We would like to provide a summary following the authors' rebuttal. We sincerely thank all the reviewers for their thorough evaluations and valuable feedback. We are especially grateful to Reviewer Ngei for the opportunity to clarify potential issues and for being willing to update the rating from 3 to 6. We also appreciate Reviewers PMad and tpBB for recognizing our paper's technical soundness and providing positive ratings (6) prior to the rebuttal.

While we thank Reviewer 41bS for the thoughtful review, we note that they provided lower scores and raised several questions. We have carefully addressed the reviewer's comments in our rebuttal but have not received any feedback in response. As a result, we haven't had the opportunity to engage in further discussion with the reviewer. Nevertheless, we are confident that we have thoroughly addressed their concerns.

Regarding the technical novelty concern raised by Reviewer 41bS, which mentions that some existing works have incorporated ranking loss in regression tasks, we would like to clarify the following:

These methods are designed for supervised settings and cannot be applied to semi-supervised settings.
Additionally, these methods are based on contrastive learning approaches, which do not align with the objective of our paper.
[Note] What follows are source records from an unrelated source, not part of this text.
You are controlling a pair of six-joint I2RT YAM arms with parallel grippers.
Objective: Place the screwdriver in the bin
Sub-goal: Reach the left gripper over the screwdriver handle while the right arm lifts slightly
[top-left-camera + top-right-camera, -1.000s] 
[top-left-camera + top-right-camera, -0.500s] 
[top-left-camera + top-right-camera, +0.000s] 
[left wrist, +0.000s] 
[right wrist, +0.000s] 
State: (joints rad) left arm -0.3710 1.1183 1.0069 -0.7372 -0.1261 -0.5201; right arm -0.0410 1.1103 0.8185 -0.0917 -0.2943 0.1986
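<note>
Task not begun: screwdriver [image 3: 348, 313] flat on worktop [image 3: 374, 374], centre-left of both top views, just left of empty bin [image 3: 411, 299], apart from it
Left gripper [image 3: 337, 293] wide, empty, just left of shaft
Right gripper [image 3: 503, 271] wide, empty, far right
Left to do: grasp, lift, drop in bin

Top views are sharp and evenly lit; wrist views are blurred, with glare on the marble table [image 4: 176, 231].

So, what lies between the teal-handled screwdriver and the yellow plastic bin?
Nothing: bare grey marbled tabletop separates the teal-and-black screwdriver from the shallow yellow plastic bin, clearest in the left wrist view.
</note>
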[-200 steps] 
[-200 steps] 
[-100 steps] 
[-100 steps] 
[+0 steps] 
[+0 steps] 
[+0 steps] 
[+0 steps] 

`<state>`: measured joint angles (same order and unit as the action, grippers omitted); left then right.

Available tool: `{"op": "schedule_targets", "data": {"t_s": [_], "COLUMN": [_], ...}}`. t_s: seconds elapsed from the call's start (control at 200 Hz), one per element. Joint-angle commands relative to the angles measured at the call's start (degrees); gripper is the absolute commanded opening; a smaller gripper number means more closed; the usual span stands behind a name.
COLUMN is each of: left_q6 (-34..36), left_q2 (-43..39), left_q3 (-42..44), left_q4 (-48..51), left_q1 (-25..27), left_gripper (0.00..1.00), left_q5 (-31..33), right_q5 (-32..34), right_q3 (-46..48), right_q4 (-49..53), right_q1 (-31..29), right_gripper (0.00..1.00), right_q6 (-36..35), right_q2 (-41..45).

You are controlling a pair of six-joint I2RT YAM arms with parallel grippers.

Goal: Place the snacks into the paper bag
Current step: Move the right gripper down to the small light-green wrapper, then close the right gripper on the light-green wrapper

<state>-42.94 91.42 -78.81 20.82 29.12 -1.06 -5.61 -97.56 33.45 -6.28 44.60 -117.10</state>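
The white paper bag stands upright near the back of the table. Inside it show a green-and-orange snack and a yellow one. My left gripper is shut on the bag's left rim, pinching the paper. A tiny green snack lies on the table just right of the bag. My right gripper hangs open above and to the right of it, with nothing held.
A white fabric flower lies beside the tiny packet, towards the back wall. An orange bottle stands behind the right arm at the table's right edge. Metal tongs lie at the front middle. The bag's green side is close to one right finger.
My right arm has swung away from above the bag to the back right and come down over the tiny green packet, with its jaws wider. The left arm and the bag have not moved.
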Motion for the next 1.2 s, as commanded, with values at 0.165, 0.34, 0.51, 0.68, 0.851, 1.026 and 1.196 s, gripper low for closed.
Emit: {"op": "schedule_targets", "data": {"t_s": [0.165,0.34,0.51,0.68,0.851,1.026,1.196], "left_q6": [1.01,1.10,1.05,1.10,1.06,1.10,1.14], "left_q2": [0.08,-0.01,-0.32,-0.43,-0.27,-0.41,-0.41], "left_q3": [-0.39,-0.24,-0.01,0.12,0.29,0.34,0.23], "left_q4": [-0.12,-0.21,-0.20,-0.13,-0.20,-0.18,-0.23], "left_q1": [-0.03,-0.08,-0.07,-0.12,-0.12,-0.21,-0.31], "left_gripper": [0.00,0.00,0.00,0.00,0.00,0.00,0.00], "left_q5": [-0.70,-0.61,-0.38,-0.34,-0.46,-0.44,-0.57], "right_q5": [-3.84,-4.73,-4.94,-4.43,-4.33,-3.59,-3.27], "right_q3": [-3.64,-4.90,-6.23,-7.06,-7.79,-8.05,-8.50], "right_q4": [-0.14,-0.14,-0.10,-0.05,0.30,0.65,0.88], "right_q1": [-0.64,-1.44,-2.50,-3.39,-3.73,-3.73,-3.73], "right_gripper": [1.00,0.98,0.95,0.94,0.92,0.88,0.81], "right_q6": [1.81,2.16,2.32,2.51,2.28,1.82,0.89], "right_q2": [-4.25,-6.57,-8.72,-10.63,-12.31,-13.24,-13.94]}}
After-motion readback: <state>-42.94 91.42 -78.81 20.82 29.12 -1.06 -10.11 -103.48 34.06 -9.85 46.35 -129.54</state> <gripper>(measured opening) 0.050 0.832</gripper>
Our work aims to leverage existing semi-supervised classification methods for regression tasks.
Ranking loss is only one component of our proposed method; we have also introduced RDA, which is highly beneficial to semi-supervised regression when combined with our proposed RankUp.

More details are available in our rebuttal response to Reviewer 41bS.

According to the input we provided, most reviewers indicated that their concerns were addressed, leading to positive ratings. We sincerely appreciate the reviewers for recognizing the innovation and potential impact of our work.

Thank you!

Sincerely,
The Authors

最终决定Accept (poster)

2024-09-25

This paper modifies existing semi-supervised classifications setups for regression. The reviews raised several issues, most significant among them was novelty. During rebuttal and discussions the authors satisfactorily addressed most of the concerns. This paper improves the performance of regression tasks by converting them into ranking problem.